Your goal:
Your task is to transcribe the entries below exactly, from their first line down to the line containing "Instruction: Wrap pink", and to stop there.

Given records:
★ ★ ★ ★ ★ ★ ★

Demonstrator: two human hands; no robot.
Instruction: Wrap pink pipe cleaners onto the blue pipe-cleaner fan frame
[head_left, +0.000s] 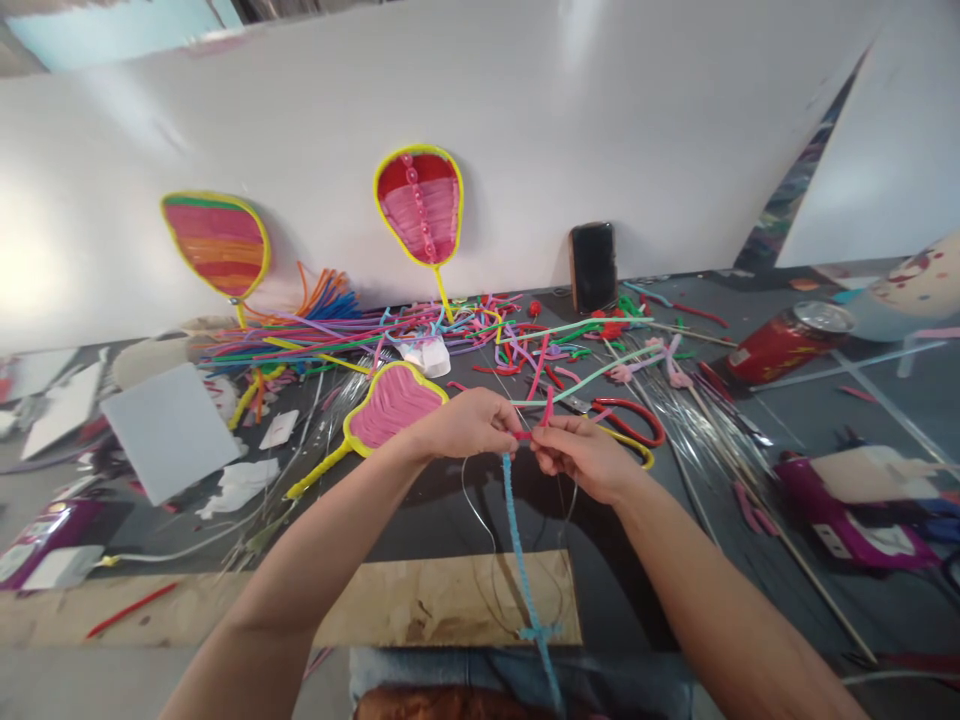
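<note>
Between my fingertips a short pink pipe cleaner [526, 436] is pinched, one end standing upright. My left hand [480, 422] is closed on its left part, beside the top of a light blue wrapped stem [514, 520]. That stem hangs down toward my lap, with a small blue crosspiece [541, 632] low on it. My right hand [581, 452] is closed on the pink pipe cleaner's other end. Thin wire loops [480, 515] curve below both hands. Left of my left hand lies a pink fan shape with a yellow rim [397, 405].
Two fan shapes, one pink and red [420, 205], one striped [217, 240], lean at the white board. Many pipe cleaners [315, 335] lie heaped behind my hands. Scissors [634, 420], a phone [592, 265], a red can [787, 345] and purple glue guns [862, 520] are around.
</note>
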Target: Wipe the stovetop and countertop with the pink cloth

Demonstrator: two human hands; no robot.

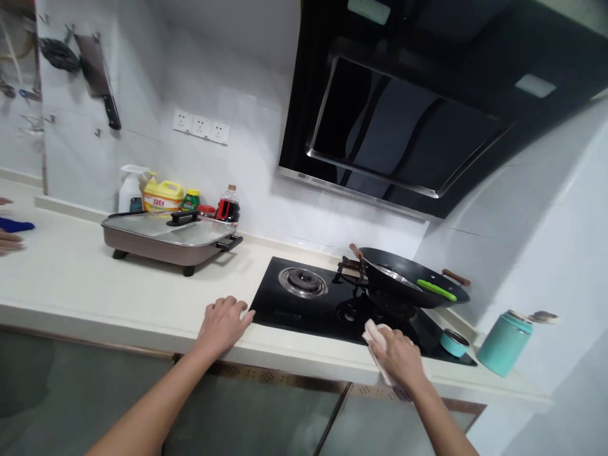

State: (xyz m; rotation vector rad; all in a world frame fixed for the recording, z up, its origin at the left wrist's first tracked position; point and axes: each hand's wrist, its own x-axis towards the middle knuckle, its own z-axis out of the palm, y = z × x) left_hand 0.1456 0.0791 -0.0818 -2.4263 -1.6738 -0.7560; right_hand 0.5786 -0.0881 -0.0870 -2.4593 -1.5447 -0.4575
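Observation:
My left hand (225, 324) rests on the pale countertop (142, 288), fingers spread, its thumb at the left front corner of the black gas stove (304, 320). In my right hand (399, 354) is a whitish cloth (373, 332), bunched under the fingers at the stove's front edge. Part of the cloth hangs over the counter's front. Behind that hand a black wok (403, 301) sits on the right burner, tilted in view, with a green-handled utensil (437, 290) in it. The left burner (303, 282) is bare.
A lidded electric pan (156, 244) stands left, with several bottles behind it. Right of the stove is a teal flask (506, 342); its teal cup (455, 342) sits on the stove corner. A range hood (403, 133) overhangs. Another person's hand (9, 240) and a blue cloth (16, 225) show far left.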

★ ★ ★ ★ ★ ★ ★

Response to the exercise:
Demonstrator: two human hands; no robot.
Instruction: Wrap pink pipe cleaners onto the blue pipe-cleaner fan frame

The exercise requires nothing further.